◆ **What needs to be done**: Copy out, exactly, the first line of the entries below and every line after it through the one containing "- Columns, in".

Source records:

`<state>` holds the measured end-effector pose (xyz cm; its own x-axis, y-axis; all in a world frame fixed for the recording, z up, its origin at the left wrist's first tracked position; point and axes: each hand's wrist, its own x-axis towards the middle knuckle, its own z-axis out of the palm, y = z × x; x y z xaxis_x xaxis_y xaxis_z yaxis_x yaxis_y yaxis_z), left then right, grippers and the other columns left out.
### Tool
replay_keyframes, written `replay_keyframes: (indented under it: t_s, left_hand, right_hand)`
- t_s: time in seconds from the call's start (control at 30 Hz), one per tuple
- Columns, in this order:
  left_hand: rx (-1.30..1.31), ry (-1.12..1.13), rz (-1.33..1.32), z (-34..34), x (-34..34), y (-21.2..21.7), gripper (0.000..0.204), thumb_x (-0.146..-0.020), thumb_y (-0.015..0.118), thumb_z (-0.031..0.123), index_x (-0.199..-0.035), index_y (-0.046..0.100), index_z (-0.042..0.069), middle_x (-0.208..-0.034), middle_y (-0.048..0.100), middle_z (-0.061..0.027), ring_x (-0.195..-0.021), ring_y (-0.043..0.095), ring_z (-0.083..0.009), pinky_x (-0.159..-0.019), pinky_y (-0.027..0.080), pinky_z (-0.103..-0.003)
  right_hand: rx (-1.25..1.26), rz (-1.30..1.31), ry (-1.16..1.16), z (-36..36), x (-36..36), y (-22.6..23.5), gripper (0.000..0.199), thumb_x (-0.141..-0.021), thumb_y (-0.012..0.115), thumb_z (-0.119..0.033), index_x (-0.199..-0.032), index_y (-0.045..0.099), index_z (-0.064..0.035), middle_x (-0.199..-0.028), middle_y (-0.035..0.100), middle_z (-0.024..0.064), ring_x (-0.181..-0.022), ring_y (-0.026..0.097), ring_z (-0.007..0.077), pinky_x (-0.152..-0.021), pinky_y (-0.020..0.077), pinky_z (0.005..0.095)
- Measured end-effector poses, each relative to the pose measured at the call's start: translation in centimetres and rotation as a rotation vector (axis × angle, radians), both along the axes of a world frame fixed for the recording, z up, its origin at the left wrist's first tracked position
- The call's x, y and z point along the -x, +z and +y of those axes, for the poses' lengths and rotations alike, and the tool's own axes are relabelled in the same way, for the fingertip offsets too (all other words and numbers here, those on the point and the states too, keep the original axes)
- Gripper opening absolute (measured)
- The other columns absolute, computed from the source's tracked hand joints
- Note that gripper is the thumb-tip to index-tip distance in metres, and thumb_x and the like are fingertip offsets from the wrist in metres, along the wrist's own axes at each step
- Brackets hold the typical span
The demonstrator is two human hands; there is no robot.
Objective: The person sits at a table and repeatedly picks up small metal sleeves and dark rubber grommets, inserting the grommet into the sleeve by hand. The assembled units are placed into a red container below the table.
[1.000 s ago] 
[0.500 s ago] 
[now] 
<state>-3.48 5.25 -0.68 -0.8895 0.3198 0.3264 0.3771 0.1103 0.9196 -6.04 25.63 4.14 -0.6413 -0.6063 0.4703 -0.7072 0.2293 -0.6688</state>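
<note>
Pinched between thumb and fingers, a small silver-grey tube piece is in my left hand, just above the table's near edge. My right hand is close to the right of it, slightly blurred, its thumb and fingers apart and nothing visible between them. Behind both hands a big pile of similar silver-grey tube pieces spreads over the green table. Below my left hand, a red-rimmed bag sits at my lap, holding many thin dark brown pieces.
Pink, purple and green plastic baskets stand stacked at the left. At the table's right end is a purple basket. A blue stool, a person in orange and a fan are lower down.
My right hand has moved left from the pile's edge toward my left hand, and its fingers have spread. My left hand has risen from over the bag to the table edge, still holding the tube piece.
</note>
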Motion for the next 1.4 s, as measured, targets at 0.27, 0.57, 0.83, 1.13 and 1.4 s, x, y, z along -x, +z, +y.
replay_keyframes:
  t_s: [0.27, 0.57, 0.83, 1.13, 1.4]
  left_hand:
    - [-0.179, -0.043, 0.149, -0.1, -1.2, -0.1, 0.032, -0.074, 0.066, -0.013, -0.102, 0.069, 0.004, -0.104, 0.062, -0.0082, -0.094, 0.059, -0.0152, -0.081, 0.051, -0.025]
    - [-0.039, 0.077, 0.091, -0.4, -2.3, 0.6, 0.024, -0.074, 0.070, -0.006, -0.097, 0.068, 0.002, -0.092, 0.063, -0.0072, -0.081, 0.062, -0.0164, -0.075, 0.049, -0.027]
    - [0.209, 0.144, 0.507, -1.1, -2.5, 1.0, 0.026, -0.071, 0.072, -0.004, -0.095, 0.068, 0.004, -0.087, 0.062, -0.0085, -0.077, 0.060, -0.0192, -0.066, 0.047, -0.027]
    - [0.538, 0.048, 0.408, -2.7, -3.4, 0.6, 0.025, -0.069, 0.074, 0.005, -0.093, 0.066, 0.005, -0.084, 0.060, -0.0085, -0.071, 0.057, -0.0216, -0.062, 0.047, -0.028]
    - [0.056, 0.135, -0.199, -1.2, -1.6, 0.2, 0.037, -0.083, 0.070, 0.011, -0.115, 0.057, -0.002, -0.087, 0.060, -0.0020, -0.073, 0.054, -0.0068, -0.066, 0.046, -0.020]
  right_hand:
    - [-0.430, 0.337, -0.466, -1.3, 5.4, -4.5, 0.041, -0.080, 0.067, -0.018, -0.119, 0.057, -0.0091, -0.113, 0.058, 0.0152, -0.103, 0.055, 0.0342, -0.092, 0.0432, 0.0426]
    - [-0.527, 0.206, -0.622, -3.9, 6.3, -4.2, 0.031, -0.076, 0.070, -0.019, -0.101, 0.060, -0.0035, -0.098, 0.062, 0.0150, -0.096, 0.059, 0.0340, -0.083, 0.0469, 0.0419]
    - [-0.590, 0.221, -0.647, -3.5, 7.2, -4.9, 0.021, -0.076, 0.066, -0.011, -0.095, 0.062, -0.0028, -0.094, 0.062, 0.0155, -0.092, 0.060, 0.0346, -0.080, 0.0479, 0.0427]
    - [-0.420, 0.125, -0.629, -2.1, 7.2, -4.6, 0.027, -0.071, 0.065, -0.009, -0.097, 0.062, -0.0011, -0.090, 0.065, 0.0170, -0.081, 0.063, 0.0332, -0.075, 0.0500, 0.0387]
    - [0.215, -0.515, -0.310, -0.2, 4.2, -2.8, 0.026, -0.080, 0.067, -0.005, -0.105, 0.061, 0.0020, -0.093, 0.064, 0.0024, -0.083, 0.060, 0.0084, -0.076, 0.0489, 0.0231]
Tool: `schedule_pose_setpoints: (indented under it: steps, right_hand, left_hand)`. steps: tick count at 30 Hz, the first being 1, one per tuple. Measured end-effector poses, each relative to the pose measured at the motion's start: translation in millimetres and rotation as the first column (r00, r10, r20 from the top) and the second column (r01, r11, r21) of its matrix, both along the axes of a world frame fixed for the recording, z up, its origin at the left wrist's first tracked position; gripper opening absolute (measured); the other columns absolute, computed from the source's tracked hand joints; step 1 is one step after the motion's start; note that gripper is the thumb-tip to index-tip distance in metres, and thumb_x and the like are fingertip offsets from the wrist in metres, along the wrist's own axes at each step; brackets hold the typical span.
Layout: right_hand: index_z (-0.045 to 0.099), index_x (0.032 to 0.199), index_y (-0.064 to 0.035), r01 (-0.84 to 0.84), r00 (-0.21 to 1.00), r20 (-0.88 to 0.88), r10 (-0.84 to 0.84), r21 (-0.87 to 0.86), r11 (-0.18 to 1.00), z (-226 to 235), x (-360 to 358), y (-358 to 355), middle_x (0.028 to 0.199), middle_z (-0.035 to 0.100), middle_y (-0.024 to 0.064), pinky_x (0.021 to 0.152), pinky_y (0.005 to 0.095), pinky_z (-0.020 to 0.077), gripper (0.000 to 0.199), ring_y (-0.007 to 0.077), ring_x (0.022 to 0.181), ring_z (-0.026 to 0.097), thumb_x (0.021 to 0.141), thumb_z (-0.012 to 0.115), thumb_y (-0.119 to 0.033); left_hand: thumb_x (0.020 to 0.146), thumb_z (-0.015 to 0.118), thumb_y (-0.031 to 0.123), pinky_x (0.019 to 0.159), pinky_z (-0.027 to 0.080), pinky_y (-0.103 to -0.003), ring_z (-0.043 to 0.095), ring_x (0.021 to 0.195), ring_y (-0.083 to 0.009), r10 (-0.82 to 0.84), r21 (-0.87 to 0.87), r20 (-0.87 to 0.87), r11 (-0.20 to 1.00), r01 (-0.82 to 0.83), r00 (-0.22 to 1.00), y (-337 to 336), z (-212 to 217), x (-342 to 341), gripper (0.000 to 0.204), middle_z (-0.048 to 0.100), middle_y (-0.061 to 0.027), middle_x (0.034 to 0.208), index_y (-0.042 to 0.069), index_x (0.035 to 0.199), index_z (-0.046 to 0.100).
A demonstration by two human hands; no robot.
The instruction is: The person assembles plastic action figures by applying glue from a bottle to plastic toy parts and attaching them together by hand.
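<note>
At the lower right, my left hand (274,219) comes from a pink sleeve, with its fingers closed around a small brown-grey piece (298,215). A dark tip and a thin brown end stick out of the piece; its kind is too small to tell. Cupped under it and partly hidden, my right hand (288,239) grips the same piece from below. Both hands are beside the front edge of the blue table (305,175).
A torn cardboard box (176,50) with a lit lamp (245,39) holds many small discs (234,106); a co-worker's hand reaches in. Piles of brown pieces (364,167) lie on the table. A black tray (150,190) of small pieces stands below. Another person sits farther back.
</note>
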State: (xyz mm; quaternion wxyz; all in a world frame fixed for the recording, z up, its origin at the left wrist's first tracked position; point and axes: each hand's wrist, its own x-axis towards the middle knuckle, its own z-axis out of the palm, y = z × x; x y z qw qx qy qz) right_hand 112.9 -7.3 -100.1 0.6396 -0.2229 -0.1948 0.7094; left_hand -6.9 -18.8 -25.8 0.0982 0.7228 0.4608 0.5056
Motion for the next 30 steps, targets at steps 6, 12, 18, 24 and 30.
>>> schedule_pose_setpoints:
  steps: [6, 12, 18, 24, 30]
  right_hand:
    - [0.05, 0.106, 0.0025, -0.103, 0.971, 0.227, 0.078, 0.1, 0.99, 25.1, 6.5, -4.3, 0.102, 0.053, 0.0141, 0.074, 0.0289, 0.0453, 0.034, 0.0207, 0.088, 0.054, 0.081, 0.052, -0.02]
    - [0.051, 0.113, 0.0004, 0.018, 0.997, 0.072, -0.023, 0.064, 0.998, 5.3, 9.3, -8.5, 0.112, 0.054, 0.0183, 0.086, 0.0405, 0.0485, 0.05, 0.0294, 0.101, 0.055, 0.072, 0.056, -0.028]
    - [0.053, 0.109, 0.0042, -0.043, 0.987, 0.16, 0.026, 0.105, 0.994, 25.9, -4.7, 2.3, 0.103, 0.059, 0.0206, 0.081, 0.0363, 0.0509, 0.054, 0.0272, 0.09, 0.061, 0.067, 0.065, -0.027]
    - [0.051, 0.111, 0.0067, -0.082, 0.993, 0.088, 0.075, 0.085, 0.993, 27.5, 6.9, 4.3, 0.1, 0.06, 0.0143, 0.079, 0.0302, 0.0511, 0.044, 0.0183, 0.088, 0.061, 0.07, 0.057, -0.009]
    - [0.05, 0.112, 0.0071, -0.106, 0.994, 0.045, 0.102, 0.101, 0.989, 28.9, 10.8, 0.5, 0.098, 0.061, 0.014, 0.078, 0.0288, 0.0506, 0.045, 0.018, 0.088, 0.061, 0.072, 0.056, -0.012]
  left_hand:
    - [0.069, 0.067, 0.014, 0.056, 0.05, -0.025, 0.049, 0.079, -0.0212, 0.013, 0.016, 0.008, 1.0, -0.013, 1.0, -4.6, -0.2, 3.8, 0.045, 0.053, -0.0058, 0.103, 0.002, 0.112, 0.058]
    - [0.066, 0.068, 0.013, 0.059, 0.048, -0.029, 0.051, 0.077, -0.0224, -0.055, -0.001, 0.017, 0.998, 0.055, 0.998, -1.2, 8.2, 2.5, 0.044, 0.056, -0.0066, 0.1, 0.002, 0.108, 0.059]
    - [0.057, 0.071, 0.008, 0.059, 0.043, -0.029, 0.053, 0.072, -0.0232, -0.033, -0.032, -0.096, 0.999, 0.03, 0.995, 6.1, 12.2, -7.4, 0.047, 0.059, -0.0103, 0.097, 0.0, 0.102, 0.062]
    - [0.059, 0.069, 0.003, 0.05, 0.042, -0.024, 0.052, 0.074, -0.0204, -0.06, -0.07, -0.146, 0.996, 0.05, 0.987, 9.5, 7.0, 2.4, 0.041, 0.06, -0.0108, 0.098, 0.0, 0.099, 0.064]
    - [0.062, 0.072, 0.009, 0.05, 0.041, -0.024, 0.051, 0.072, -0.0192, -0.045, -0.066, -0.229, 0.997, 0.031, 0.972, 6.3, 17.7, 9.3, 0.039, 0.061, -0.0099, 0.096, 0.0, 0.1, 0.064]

◆ **Output below**:
`<state>` holds the measured end-effector pose (xyz cm; its own x-axis, y-axis; all in a world frame fixed for the recording, z up, its origin at the left wrist's first tracked position; point and axes: each hand's wrist, its own x-axis towards the middle knuckle, its own z-axis out of the palm, y = z × x; x y z xaxis_x xaxis_y xaxis_z yaxis_x yaxis_y yaxis_z), left then right, grippers and the other columns left out.
### Tool
replay_keyframes, written `replay_keyframes: (indented under it: t_s, left_hand, right_hand)`
- t_s: time in seconds from the call's start (control at 30 Hz), one per tuple
- Columns, in this order:

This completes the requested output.